* [What you have to do]:
Return exactly the lines of the entries, from the one with "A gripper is" to the last.

* [Stored data]:
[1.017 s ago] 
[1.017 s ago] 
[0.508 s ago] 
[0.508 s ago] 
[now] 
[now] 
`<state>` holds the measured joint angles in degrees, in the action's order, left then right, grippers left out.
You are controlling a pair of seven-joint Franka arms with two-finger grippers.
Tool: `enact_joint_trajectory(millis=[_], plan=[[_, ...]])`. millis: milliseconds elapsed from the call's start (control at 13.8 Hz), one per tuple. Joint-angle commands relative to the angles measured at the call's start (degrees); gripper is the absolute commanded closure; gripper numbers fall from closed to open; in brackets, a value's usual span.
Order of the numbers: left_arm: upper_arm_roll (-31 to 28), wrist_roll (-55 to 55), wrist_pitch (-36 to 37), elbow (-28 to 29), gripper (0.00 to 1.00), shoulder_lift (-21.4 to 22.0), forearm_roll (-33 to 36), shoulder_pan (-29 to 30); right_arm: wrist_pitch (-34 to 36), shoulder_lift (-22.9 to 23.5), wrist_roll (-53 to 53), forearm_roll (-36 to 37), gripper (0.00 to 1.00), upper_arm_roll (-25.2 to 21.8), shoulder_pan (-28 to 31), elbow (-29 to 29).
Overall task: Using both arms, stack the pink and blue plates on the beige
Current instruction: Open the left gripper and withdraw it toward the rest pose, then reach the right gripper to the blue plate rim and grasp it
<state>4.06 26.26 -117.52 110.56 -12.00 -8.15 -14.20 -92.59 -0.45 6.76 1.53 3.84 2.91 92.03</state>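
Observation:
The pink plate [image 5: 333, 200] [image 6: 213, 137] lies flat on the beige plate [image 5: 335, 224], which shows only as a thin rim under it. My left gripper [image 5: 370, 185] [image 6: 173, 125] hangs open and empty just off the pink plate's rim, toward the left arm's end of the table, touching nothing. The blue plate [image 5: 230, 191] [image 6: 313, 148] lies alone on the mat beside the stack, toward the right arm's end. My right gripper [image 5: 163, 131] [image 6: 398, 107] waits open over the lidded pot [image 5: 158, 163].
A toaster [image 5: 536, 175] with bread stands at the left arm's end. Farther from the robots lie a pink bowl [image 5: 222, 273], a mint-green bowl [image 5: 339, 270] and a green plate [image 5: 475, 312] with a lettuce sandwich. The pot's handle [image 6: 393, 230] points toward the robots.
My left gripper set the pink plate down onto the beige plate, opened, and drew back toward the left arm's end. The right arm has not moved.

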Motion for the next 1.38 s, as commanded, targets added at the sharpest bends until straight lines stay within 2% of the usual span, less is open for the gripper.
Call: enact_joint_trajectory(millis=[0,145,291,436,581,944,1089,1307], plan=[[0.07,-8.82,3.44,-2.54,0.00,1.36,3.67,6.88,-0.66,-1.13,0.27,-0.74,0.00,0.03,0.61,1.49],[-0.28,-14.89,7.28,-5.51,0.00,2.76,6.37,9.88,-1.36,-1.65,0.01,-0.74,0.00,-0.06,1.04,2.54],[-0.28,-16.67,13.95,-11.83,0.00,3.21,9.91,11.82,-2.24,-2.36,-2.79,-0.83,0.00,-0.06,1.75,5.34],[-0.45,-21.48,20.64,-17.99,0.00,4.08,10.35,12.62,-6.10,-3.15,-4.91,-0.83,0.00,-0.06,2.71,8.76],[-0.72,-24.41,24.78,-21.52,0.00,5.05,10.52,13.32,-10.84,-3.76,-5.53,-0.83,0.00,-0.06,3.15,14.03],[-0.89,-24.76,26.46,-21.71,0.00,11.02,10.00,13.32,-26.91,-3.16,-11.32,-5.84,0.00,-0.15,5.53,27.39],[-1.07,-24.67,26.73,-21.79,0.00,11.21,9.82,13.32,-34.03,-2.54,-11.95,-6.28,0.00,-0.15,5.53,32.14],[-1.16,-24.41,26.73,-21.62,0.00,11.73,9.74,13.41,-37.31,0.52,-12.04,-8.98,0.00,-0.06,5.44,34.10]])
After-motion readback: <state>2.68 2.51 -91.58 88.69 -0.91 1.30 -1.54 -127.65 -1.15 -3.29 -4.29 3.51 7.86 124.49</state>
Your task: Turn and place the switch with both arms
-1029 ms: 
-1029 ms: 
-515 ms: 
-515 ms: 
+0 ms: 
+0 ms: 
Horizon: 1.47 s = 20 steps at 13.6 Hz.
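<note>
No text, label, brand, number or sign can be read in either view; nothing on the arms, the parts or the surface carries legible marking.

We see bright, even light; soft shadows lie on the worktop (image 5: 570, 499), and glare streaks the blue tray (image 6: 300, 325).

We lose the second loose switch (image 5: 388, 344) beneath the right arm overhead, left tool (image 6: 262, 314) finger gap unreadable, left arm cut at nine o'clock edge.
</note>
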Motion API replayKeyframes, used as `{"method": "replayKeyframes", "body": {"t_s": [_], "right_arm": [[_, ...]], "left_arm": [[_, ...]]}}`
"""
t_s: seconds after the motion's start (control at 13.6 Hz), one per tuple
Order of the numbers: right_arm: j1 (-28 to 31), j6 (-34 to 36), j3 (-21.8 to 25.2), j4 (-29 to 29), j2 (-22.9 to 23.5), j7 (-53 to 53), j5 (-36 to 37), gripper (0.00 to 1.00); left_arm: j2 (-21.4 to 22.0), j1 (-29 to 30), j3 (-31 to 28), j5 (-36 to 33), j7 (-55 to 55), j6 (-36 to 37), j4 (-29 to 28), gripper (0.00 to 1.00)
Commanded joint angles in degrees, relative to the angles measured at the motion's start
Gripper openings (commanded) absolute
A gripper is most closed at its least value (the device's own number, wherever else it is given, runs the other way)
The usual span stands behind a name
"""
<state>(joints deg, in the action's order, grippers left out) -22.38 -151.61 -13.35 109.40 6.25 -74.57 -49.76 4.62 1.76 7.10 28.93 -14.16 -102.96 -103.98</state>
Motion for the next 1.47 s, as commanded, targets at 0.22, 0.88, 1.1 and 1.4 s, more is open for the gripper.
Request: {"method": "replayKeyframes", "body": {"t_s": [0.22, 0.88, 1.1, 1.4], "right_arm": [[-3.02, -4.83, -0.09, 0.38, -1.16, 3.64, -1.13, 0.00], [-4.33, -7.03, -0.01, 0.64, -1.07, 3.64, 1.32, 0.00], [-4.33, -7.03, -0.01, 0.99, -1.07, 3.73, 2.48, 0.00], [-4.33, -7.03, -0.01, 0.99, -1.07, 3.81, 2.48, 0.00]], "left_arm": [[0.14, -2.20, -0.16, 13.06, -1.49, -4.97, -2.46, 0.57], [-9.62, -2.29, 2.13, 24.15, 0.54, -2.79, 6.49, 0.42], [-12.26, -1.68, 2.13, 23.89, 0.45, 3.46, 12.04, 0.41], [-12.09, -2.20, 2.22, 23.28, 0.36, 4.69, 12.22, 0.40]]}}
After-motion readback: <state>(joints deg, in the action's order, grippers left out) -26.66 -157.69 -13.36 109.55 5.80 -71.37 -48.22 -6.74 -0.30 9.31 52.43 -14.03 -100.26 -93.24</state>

* [Written answer]:
A gripper is most closed at its least value (the device's own number, wherever else it is given, runs the other way)
The usual span stands behind a name
"""
<state>(joints deg, in the action's order, grippers left out) -22.38 -151.61 -13.35 109.40 6.25 -74.57 -49.76 4.62 1.76 7.10 28.93 -14.16 -102.96 -103.98</state>
Motion for the next 1.47 s, as commanded, targets at 0.22, 0.88, 1.1 and 1.4 s, more is open for the gripper.
Request: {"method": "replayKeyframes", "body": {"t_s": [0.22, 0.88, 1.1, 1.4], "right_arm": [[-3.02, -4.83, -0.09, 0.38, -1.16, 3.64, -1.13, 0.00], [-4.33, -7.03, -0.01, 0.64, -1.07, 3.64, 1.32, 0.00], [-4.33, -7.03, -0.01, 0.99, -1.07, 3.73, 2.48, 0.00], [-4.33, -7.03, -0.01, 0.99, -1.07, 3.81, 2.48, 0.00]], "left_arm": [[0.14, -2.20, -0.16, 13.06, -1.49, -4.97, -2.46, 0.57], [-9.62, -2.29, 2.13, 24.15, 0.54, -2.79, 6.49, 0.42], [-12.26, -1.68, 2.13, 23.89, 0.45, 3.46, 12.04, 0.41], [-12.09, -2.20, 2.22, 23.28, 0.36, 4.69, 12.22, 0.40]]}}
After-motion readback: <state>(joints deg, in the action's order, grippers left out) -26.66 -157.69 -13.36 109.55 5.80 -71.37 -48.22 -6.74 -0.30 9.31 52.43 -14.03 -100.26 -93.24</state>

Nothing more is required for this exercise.